Photography in Oxford was a growing occupation with its implication in science, art appreciation, and travel.  Angie's father assembled an album of photographs at home and offered encouragement to the upcoming photographers in their circle, including Charles Dodgson.

Kodak No. 3 (c.1890)
For her 42nd birthday, Miss Acland was given a Kodak No.3 camera by her father which must have been the ubiquitous present to give to the bored middle-aged woman in your life (really, I'm 42, I'd love one).  She began her career, specialising in portraits of the ready-made assembly of the great and the good of Oxford.  In 1899 she was described in Amateur Photographer as 'a lady amateur photographer who has applied herself chiefly to portraiture with quite extraordinary success.'

Miss M A Hope (1894)
Mary Agnes Hope was Miss Acland's god-daughter and one of her most frequent sitters.  In a photograph that reminds me very much of George Charles Beresford's image of Virginia Woolf from almost a decade later, it is obvious that taking a 'likeness' of Miss Hope is not the primary reason for the photograph.  The elegance of her profile, the interesting detail on the back of her blouse have more attention than what she looks like.

Miss Denniston (1895)
Gertrude Denniston was the Lady Superintendent of the Acland Nursing Home (named after Miss Acland's mother) and her closest friend outside her family. She is posed next to the incredible zoomorphic chimney piece in the Nursing Home, which has the Acland motto carved into it - 'There is no place like home'. The animals are utterly astonishing and make quite an impact in the picture.  I'd like to think that a couple of them are wombats...
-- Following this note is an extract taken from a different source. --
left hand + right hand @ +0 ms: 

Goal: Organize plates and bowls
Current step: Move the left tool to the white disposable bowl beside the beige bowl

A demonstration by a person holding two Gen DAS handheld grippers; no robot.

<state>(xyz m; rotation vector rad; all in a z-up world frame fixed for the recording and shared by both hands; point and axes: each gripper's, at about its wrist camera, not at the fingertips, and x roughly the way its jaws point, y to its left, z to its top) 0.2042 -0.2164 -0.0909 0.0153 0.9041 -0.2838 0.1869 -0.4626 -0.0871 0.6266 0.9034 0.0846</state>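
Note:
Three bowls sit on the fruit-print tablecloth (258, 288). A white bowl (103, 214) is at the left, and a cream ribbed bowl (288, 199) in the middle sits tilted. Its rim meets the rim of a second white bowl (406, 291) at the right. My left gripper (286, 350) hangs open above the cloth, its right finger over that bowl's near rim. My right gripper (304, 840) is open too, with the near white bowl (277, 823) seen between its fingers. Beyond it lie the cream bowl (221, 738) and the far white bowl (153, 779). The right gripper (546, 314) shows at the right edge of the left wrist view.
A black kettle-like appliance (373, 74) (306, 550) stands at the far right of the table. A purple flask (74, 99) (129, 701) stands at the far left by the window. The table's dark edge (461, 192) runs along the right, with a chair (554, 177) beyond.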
Mrs Peard (left) and Miss F. M. Peard (right) (1893)
Mrs Peard, a naval widow and her daughter were photographed while Miss Acland was overwintering in Devon. Frances Mary Peard was a novelist, author of 15 books and is presumably posed reading one, but I love the vaguely cheeky expression on her mother's face that shows marvellous spirit in the 88 year old's face.
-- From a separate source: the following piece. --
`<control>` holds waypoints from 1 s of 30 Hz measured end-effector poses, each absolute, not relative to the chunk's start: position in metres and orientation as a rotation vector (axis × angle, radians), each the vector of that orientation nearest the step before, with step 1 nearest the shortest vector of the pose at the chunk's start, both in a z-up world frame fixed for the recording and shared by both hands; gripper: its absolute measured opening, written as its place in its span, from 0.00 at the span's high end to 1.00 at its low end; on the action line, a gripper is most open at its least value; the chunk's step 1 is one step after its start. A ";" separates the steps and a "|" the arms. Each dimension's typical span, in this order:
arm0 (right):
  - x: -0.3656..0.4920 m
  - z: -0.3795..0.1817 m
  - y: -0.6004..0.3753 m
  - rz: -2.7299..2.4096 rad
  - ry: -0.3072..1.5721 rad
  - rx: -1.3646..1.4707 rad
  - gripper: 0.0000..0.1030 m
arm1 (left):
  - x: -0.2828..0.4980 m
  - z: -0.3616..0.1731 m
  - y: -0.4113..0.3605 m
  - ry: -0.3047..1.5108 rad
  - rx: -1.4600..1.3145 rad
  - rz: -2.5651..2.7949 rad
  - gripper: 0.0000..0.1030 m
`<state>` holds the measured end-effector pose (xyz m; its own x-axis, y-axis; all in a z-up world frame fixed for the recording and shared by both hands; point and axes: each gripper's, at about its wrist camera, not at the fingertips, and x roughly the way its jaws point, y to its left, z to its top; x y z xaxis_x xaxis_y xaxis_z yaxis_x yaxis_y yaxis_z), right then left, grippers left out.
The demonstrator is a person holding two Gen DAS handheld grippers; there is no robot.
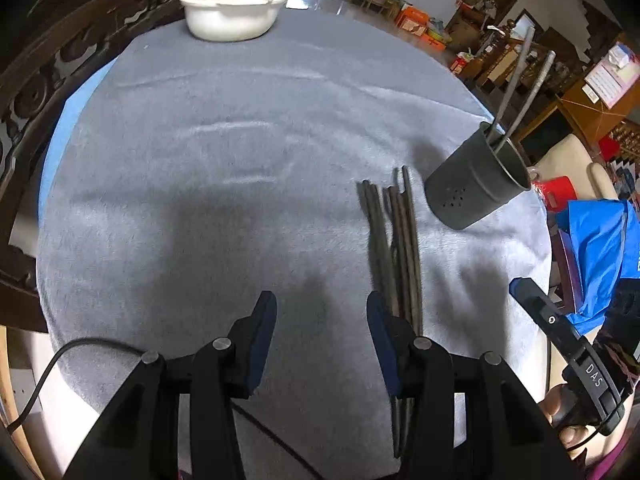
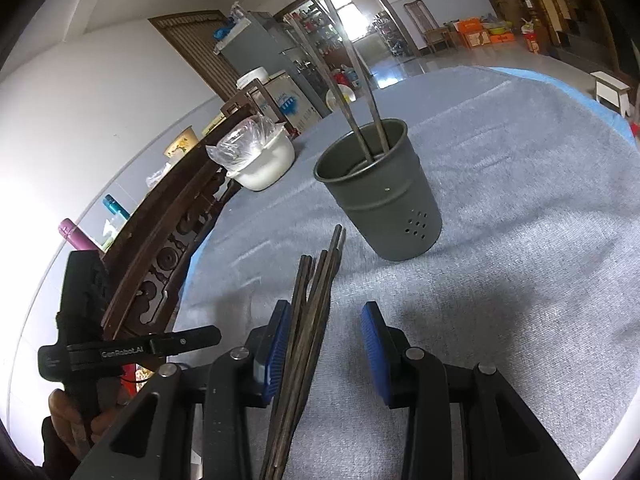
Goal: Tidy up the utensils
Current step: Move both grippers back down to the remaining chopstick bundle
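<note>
Several dark wooden chopsticks (image 1: 394, 248) lie in a bundle on the grey cloth, also in the right wrist view (image 2: 312, 316). A dark grey perforated utensil cup (image 1: 478, 184) stands just right of their tips and holds two chopsticks (image 1: 516, 92); it also shows in the right wrist view (image 2: 380, 192). My left gripper (image 1: 322, 344) is open and empty, its right finger beside the bundle. My right gripper (image 2: 326, 352) is open over the near ends of the bundle, which lie between its fingers next to the left pad (image 2: 278, 348).
A white bowl (image 1: 230, 16) with a plastic bag in it stands at the table's far edge, next to a carved wooden chair back (image 2: 168, 248). The grey cloth (image 1: 240, 160) covers the round table. A blue bag (image 1: 596, 248) lies off the right edge.
</note>
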<state>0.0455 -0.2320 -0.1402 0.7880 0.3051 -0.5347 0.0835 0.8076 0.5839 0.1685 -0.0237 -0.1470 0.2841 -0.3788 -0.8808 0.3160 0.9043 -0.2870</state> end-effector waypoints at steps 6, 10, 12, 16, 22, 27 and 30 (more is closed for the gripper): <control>0.048 -0.141 -0.237 0.103 0.678 0.644 0.62 | 0.176 -0.164 -0.042 1.241 -0.046 -0.480 0.54; 0.049 -0.141 -0.238 0.089 0.680 0.641 0.62 | 0.178 -0.171 -0.055 1.255 -0.039 -0.493 0.54; 0.049 -0.144 -0.237 0.088 0.691 0.647 0.62 | 0.182 -0.176 -0.058 1.259 -0.035 -0.483 0.54; 0.051 -0.147 -0.236 0.086 0.705 0.655 0.62 | 0.187 -0.182 -0.062 1.275 -0.033 -0.484 0.54; 0.052 -0.148 -0.237 0.083 0.704 0.659 0.62 | 0.194 -0.189 -0.068 1.282 -0.033 -0.476 0.54; 0.052 -0.156 -0.238 0.078 0.718 0.685 0.62 | 0.199 -0.190 -0.072 1.264 -0.028 -0.472 0.53; 0.053 -0.157 -0.237 0.077 0.720 0.690 0.62 | 0.199 -0.190 -0.075 1.255 -0.021 -0.467 0.52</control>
The reason that Sarah Angelina Acland is so important in the history of photography is not just for her skill but also for her pioneering work with colour.  In 1899 she began experiments in colour by photographing a scene through 3 different filters (red, green and blue) then combining the images. This moved onto to a slightly more refined method of a screen of parallel red, green and blue lines providing composite images such as this beautiful image of poppies...

Oxford Garden (1905)
The invention of the Autochrome process in 1907 that sealed Sarah Angelina Acland's reputation as a pioneer. By this point, she had already given four lectures on colour photography but with the advent of Autochrome things became a lot simpler.  If I understand it, instead of having three separate plates to combine and make the colour, you stain potato starch the three colours and spread them over the glass plate in turn, then add your emulsion (which in this case is panchromatic).  When you put your glass plate in the camera, instead of facing the emulsion to the lens (like I did with wet collodion), you turn the glass plate so that the image will pass through your coloured potato starch layers before getting 'stuck' on the sensitive emulsion.  Ta da!
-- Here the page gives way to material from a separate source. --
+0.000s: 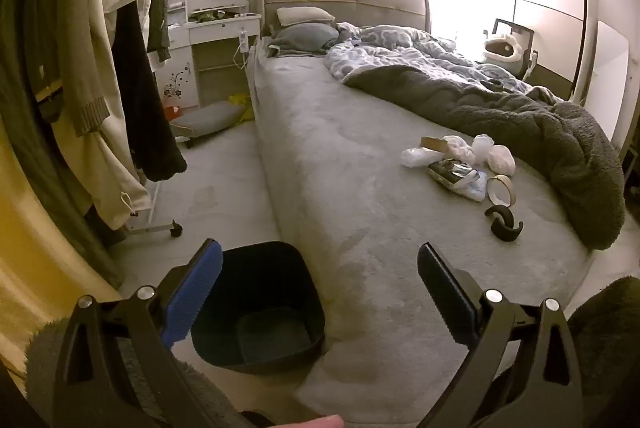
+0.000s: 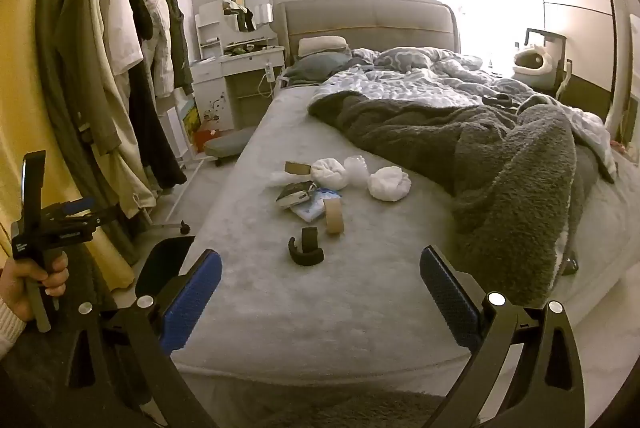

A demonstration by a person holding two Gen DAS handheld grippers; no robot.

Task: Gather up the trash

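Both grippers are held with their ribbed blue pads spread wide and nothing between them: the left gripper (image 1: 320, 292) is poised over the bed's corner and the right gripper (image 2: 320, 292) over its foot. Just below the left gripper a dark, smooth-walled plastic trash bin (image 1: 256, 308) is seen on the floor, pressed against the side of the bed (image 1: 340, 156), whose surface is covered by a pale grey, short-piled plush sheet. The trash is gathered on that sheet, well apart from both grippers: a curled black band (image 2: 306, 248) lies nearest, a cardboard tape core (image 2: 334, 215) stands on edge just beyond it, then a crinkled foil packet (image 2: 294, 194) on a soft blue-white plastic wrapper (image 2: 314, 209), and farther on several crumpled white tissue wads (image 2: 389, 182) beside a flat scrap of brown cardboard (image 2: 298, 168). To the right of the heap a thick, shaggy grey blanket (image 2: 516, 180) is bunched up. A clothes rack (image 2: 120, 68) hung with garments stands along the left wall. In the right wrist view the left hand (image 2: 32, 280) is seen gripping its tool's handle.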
A Portrait Outdoors (1907)
I think that the marvellous thing about Autochrome is that the image is made out of tiny points of intense colour, so things like the red of the geraniums really hit you. A Portrait Outdoors shows Miss Acland's goddaughter Mary Agnes Brinton (nee Hope) on the steps of Clevedon House, Oxford.  The image was awarded the red rosette (on the top left hand corner) in the 1908 Oxford Camera Club exhibition.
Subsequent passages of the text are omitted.